--- PROVIDED ENTRIES Enclosed Below ---

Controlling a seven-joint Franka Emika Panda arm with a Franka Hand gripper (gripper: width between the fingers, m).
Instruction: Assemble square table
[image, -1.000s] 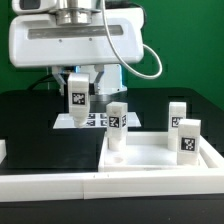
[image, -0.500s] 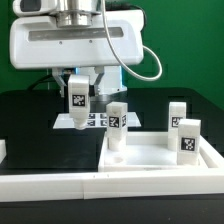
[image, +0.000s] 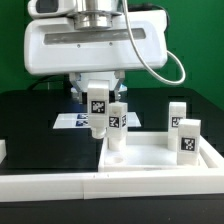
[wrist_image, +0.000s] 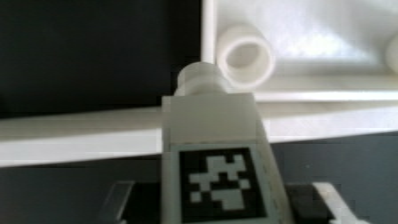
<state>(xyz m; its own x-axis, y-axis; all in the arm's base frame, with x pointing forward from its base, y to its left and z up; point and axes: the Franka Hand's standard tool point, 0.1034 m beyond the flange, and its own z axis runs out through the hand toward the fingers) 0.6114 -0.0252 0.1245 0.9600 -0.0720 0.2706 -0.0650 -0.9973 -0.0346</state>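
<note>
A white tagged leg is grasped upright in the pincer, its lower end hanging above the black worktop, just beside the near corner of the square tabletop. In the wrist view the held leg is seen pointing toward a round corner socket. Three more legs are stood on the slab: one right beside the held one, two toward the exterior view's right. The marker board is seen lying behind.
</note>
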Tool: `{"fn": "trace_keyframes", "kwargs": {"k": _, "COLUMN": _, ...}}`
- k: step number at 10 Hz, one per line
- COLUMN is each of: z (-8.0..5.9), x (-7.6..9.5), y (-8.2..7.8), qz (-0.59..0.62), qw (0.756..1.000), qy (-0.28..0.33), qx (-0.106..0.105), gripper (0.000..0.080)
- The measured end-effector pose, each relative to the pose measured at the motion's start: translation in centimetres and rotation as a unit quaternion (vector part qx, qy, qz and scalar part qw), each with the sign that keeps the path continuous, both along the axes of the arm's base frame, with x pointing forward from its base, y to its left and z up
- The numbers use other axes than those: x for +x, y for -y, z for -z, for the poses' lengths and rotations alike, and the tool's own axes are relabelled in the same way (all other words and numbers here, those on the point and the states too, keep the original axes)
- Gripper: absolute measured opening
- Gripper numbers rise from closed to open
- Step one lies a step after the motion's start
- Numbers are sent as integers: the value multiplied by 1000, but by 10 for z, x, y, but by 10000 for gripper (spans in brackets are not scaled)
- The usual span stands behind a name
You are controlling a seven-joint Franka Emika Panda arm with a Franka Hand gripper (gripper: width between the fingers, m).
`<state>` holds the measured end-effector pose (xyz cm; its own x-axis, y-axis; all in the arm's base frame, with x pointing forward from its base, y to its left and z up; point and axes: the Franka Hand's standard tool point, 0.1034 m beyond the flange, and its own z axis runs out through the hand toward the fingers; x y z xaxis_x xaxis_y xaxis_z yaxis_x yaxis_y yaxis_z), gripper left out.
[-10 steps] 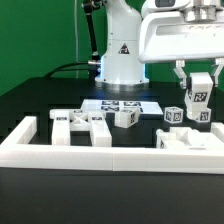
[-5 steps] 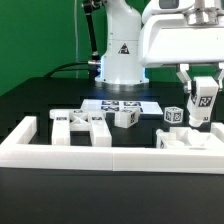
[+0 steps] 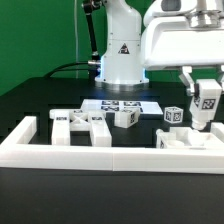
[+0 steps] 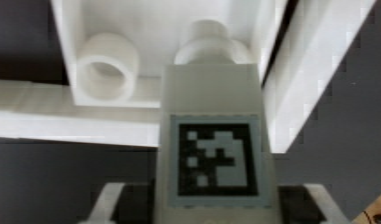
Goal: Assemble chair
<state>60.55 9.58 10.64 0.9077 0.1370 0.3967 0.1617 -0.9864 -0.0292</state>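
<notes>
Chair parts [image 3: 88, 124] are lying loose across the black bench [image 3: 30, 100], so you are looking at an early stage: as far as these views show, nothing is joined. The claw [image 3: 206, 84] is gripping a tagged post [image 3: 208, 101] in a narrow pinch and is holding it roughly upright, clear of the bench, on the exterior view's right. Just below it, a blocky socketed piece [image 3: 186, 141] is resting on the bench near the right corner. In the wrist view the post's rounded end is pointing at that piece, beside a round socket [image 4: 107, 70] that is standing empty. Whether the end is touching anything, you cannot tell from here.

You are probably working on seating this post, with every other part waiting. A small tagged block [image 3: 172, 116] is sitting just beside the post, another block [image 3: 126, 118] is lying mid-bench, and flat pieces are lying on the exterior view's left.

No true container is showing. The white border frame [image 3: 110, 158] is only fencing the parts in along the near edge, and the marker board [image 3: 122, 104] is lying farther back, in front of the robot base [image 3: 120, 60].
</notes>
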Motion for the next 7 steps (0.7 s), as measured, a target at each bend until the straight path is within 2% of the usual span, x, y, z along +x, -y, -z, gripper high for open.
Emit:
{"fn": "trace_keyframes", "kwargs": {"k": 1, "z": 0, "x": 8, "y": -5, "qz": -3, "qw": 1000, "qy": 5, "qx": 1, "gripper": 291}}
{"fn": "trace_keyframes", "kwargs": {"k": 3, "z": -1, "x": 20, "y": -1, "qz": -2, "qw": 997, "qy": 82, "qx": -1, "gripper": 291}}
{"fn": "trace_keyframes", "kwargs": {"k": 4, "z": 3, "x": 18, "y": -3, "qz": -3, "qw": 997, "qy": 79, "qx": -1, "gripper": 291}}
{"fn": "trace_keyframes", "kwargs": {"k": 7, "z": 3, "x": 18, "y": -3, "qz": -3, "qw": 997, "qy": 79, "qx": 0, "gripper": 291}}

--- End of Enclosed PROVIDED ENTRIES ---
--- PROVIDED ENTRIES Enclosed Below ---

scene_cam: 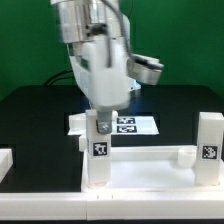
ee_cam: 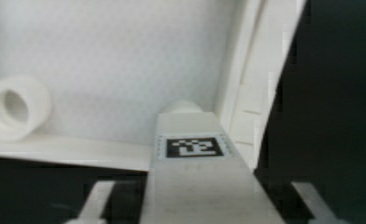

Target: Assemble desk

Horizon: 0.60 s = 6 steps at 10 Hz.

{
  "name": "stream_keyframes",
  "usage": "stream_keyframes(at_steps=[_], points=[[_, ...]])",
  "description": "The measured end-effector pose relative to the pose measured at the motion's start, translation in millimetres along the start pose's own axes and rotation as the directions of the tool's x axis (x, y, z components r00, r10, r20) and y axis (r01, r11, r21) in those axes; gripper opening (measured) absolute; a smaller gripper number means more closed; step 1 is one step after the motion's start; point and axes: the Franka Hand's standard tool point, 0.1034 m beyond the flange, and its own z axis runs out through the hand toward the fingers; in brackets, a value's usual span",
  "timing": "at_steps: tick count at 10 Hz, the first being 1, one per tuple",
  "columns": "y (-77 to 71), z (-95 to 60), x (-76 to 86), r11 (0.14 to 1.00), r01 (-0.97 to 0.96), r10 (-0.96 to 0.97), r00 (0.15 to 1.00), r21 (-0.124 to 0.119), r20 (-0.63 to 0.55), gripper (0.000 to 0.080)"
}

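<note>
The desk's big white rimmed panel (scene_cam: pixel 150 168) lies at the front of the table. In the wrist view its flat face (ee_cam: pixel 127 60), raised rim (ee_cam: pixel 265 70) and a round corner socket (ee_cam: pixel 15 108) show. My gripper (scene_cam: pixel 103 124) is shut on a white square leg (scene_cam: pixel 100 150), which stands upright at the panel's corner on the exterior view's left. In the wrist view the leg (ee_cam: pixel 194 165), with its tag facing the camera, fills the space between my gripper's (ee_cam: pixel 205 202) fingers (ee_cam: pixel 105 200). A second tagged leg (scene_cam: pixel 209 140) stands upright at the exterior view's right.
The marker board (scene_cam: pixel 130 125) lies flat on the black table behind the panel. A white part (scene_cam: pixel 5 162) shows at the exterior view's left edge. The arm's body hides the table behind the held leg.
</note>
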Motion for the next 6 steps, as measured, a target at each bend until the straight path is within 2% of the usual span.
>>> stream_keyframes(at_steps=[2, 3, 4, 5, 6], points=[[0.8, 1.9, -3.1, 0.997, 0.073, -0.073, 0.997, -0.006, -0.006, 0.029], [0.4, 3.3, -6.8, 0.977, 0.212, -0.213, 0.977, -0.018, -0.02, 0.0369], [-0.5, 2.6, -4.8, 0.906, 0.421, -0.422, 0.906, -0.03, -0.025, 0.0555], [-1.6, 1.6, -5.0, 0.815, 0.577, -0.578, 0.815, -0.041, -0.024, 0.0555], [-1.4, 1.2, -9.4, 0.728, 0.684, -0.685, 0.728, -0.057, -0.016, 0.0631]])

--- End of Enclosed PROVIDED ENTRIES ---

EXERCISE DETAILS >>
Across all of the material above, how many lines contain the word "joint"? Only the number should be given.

ANSWER FOR THE TASK >>
2